Readers of my recent posts may have found that I’ve been doing a lot of coverage on bars with a focus on Asian cuisine. As these have all been invites from PR agencies, there’s clearly something up. A trend towards a more Asiatic clientele? The effort to do something different? The belief that by serving something non-standard, something new and interesting comes about?
Then again, such a trend isn’t new, so bars have really got to try hard to stand out from the rest. Good enough is good, but better is great. If I remember a place, then it has succeeded.

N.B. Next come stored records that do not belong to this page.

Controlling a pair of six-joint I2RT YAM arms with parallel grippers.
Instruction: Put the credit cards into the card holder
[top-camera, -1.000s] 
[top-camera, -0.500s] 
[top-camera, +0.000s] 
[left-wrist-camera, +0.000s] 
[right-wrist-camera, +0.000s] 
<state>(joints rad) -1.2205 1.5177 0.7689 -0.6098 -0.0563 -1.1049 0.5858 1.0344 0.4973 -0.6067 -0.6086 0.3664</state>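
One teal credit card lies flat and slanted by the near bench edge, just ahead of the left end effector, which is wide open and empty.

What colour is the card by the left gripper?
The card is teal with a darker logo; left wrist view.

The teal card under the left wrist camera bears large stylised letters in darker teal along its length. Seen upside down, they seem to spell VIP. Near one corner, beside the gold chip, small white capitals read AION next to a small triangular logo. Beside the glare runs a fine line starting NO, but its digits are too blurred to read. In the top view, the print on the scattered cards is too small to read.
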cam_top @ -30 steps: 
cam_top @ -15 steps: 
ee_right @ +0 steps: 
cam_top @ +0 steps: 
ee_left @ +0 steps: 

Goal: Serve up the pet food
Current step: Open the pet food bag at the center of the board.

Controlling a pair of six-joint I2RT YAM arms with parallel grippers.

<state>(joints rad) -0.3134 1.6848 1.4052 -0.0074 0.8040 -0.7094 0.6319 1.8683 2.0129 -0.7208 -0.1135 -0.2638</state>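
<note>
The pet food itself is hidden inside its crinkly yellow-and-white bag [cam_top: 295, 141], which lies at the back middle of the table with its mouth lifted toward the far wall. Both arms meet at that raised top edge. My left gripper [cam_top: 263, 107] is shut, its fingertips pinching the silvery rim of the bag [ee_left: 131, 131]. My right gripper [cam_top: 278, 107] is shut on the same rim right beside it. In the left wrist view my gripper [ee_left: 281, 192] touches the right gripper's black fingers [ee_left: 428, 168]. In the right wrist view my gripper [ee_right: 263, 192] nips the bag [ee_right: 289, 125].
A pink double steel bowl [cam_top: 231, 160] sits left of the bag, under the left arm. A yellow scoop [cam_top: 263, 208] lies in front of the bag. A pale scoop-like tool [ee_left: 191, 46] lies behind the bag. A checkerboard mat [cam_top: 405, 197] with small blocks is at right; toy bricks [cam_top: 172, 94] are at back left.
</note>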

Read on to see how The Flynn fits in this puzzle. You’ll want to see it pans out.
Date Last Visited: 6/2/14
Address: 2a Bligh Street Sydney, NSW 2000
Recommended Dish(es): banh mi (seriously)
Of the bars I’ve been to that serve Asian cuisine, the overwhelming majority of them do Chinese food. Usually it’s in the form of dim sum/dumplings and the like. Mains are usually a bit more Western, so it’s really a bit of a hybrid. I’ve yet to actually go to a bar that does Vietnamese – and that’s where The Flynn steps in to fill the gap. Well, actually, it’s Vietnamese-French-Australian, depending on how many cuisines you want to add up. Whatever.
Now I know what you’re thinking – is Vietnamese cuisine really suitable for the Sydney bar scene? Bars these days tend to be quite fancy with their food (a look at my last post on Donny’s Bar is a pretty good example). While that is possible to some degree, I’m sure that almost nobody would think it right that Vietnamese cuisine should be given the same treatment. Its low-cost, street-style nature is what defines the class of cuisine that’s Vietnamese. Will you pay $15 for banh mi, for example?
Ultimately, it comes down to taste, and whether your dollars are worth paying for that taste. I’ll just say this – if you’re thinking of The Flynn as a replacement to your regular Bankstown Vietnamese fix, then you’re looking at it wrong.
It’s immediately apparent that The Flynn is a nice looking bar, with the pictured section showing the restaurant section, with the cover photo showing the front bar section. If you want to sit down and have lunch, you’d better decide which menu you’ll be ordering from, as the two sections don’t service each other. I’m sure exceptions can be made.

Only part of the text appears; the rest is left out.